Erdbeermet

A Python library for generating, visualizing, manipulating and recognizing type R (pseudo)metrics (German: Erzeugung, Darstellung, Bearbeitung und Erkennung von R-(Pseudo)Metriken).

Installation

Download or clone the repo, go to the root folder of package and install it using the command:

python setup.py install

Dependencies

The package requires Python 3.7 or higher.

Usage and description

Simulation

Background

R matrices are defined as distance matrices that can be obtained by repeated merge and branching events (see Prohaska et al. 2017 and the simulation steps below), the so-called "R-steps".

The construction of any R matrix D starts with a single item (0 in the simulation). The second item (1) is always created by a pure branching event. The construction then continues with a series of merge and branching events until N items have been created.

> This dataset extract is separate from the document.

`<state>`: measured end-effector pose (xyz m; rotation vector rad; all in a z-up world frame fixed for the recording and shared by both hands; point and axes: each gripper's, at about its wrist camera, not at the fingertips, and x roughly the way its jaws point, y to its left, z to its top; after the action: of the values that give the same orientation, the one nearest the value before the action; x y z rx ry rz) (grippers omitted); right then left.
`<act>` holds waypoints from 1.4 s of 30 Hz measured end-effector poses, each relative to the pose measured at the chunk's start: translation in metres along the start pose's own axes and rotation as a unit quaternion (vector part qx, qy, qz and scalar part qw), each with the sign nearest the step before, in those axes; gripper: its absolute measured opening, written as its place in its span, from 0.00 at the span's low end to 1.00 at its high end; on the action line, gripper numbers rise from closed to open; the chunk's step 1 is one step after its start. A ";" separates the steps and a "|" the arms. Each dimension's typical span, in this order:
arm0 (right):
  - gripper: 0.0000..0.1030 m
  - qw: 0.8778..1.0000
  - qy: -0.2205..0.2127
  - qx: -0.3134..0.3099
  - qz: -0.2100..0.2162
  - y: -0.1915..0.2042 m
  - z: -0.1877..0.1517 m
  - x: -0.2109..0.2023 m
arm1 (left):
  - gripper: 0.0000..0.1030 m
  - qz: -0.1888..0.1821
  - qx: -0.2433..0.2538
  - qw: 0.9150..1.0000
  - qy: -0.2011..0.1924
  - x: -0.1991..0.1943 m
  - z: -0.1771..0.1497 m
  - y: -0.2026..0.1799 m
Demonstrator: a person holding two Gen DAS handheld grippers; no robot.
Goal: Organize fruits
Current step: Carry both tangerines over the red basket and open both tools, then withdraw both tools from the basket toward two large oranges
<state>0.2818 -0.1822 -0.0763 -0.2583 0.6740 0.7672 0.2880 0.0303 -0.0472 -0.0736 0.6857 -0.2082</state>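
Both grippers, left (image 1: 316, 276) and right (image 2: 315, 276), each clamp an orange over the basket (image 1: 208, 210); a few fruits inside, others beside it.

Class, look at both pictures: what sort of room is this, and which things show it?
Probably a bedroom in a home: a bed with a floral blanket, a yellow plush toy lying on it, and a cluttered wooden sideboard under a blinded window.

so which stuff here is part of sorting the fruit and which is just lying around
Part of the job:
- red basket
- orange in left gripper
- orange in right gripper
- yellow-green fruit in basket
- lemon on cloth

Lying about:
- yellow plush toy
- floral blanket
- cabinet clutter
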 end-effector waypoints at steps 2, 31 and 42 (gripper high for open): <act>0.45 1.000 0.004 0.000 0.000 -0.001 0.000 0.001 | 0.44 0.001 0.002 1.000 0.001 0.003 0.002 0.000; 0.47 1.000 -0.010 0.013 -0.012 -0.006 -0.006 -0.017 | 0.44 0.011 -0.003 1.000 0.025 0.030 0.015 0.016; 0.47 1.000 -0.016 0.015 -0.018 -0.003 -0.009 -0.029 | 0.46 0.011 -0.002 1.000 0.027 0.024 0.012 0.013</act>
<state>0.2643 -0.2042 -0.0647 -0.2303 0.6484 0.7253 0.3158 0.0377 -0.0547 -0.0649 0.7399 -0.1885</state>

In the simulation, every such iteration is executed as follows (the distances are always updated symmetrically, i.e., such that D[i, j] = D[j, i]):

with probability branching_prob, execute a pure branching event
- choose x randomly among the existing items
- create a new item z such that D[u,z]=D[x,z] for all previously created items u (in particular D[x,z]=0.0)
otherwise, execute a merge event
- choose parents x and y randomly (if circular=True, they must be neighbors in a circular order that is maintained simultaneously to the simulation)
- choose alpha from a uniform distribution on the interval (0, 1)
- create a new item z
  - set D[x, z] = (1 - alpha) * D[x, y] and D[y, z] = alpha * D[x, y]
  - set D[u, z] = alpha * D[x, u] + (1 - alpha) * D[y, u] for all other previously created item u
  - if circular=True, insert z between x and y in the circular order
for each item p created so far (including z), draw a distance increment delta[p] (here from an exponential distribution with rate parameter 1.0), if clocklike=True draw a common distance increment for all items
set D[p, q] = D[p, q] + delta[p] + delta[q] for all pairs p, q of items

A simulation therefore can be stored as a history (see below), i.e., a list of the R-steps, each comprising a merge event of x and y that creates z with a parameter alpha (if alpha is 0 or 1, we have a pure branching event), and additionally a list of distance increments ("deltas") for the currently existing items.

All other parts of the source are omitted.